**TASK DESCRIPTION**
Would you transcribe all of the data exactly, down to the last character?
------------------------
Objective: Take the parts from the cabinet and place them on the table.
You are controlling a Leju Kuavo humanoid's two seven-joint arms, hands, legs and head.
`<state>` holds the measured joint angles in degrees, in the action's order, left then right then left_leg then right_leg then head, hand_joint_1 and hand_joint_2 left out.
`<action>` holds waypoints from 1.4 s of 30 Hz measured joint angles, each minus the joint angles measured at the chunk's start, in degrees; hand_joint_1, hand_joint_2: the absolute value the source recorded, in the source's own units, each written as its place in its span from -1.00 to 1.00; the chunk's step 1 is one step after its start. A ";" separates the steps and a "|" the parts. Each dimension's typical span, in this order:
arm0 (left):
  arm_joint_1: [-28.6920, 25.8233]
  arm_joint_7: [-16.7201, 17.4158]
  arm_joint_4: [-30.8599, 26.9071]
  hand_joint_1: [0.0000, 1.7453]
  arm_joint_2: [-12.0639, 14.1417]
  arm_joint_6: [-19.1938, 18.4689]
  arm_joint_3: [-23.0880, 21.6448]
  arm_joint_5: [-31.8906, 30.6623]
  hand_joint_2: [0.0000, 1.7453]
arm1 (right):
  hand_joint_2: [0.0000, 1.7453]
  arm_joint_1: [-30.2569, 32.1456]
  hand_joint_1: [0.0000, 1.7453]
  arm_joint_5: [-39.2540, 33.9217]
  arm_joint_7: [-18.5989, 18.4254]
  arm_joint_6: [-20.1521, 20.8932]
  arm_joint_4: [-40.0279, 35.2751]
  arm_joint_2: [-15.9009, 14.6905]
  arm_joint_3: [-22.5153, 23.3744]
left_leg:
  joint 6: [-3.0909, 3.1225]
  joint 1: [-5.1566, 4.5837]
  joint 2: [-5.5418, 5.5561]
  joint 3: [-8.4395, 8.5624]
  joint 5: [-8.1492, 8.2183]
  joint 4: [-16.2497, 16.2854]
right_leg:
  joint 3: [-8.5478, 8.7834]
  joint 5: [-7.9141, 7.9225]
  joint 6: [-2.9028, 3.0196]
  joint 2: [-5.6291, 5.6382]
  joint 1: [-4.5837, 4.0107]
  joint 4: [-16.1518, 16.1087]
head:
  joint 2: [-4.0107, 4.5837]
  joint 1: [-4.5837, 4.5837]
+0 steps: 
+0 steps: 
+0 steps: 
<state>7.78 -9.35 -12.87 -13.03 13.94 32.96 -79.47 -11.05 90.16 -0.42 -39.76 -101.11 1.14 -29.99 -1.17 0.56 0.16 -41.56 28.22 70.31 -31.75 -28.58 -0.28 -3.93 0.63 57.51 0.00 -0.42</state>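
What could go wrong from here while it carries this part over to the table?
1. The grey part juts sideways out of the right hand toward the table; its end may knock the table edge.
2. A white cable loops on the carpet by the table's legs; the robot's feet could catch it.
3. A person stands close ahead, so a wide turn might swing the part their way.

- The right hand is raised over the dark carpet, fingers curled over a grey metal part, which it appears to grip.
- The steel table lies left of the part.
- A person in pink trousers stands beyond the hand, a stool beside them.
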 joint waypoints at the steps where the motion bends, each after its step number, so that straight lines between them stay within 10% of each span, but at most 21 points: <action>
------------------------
**REPLY TO THE EXERCISE**
Objective: Take the parts from the cabinet and place them on the table.
You are controlling a Leju Kuavo humanoid's two seven-joint arms, hands, legs and head.
`<state>` holds the measured joint angles in degrees, in the action's order, left then right then left_leg then right_leg then head, hand_joint_1 and hand_joint_2 left out.
`<action>` holds waypoints from 1.4 s of 30 Hz measured joint angles, each minus the joint angles measured at the chunk's start, in degrees; hand_joint_1, hand_joint_2: the absolute value the source recorded, in the source's own units, each written as its place in its span from -1.00 to 1.00; the chunk's step 1 is one step after its start. A ";" separates the steps and a "|" the parts. Each dimension's typical span, in this order:
arm0 (left):
  arm_joint_1: [-28.6920, 25.8233]
  arm_joint_7: [-16.7201, 17.4158]
  arm_joint_4: [-30.8599, 26.9071]
  hand_joint_1: [0.0000, 1.7453]
  arm_joint_2: [-12.0639, 14.1417]
  arm_joint_6: [-19.1938, 18.4689]
  arm_joint_3: [-23.0880, 21.6448]
  arm_joint_5: [-31.8906, 30.6623]
  hand_joint_2: [0.0000, 1.7453]
arm1 (right):
  hand_joint_2: [0.0000, 1.7453]
  arm_joint_1: [-30.2569, 32.1456]
  hand_joint_1: [0.0000, 1.7453]
  arm_joint_5: [-39.2540, 33.9217]
  arm_joint_7: [-18.5989, 18.4254]
  arm_joint_6: [-20.1521, 20.8932]
  arm_joint_4: [-40.0279, 35.2751]
  arm_joint_2: [-15.9009, 14.6905]
  arm_joint_3: [-22.5153, 23.3744]
left_leg:
  joint 6: [-3.0909, 3.1225]
  joint 1: [-5.1566, 4.5837]
  joint 2: [-5.5418, 5.5561]
  joint 3: [-8.4395, 8.5624]
  joint 5: [-8.1492, 8.2183]
  joint 4: [-16.2497, 16.2854]
right_leg:
  joint 3: [-8.5478, 8.7834]
  joint 5: [-7.9141, 7.9225]
  joint 6: [-2.9028, 3.0196]
  joint 2: [-5.6291, 5.6382]
  joint 1: [-4.5837, 4.0107]
  joint 4: [-16.1518, 16.1087]
head:
  joint 2: [-4.0107, 4.5837]
  joint 1: [-4.5837, 4.5837]
+0 steps: 
+0 steps: 
+0 steps: 
<state>7.78 -9.35 -12.87 -13.03 13.94 32.96 -79.47 -11.05 90.16 -0.42 -39.76 -101.11 1.14 -29.99 -1.17 0.56 0.16 -41.56 28.22 70.31 -31.75 -28.58 -0.28 -3.93 0.63 57.51 0.00 -0.42</state>
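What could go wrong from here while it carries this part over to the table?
1. The grey part juts sideways out of the right hand toward the table; its end may knock the table edge.
2. A white cable loops on the carpet by the table's legs; the robot's feet could catch it.
3. A person stands close ahead, so a wide turn might swing the part their way.

- The right hand is raised over the dark carpet, fingers curled over a grey metal part, which it appears to grip.
- The steel table lies left of the part.
- A person in pink trousers stands beyond the hand, a stool beside them.
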 joint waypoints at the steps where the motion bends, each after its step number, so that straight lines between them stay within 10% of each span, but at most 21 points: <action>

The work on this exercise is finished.